## Exercise brief
Using the listing below, report each line holding the string "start".

## Provided data
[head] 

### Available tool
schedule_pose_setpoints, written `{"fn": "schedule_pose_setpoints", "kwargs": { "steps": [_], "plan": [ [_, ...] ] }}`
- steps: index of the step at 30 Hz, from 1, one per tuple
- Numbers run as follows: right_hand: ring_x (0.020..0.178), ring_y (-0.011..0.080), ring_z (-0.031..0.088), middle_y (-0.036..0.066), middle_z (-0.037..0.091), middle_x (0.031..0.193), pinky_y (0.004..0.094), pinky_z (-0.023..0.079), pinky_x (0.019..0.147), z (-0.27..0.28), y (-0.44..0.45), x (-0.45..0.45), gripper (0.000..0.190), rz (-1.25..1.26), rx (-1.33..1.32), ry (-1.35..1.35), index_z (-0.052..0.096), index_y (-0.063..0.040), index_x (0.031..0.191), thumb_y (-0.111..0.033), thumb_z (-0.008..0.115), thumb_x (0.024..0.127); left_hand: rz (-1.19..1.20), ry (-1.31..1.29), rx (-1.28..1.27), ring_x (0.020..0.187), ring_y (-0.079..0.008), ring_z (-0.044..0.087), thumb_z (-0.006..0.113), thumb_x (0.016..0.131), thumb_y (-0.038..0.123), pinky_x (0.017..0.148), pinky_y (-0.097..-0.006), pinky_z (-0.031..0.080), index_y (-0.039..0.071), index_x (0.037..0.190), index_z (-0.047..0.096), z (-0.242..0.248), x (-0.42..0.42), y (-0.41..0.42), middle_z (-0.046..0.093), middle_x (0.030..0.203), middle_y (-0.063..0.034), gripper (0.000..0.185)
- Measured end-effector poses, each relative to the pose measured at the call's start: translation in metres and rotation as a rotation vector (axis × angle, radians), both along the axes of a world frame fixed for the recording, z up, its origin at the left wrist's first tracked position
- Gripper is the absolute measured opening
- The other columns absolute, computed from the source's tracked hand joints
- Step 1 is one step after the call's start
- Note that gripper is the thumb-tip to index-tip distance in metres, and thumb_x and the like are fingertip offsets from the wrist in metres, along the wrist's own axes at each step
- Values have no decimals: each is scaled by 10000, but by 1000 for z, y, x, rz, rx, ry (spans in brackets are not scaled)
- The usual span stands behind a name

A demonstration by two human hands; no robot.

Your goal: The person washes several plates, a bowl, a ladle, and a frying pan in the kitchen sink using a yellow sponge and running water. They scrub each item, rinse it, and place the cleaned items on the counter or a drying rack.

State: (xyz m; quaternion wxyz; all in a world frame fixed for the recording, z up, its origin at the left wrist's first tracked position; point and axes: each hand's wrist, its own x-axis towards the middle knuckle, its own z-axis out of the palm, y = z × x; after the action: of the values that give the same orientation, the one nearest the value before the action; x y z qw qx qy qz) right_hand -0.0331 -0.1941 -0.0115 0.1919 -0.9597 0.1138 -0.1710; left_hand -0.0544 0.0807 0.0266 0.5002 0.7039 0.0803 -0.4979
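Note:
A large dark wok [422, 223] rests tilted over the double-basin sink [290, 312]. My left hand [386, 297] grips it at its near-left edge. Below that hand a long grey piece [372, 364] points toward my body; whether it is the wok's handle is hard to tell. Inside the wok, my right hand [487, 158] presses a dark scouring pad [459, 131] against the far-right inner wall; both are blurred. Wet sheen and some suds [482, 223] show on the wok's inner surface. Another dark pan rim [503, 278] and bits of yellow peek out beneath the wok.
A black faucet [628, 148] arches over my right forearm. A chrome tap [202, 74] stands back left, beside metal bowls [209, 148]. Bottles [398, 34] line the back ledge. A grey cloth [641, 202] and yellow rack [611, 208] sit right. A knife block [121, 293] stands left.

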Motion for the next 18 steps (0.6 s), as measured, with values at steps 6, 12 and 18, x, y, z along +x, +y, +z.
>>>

## Worked solution
- Measured end-effector poses, each relative to the pose measured at the call's start: translation in metres and rotation as a rotation vector (axis × angle, radians), both along the axes of a world frame fixed for the recording, z up, its origin at the left wrist's first tracked position
- Step 1 is one step after the call's start

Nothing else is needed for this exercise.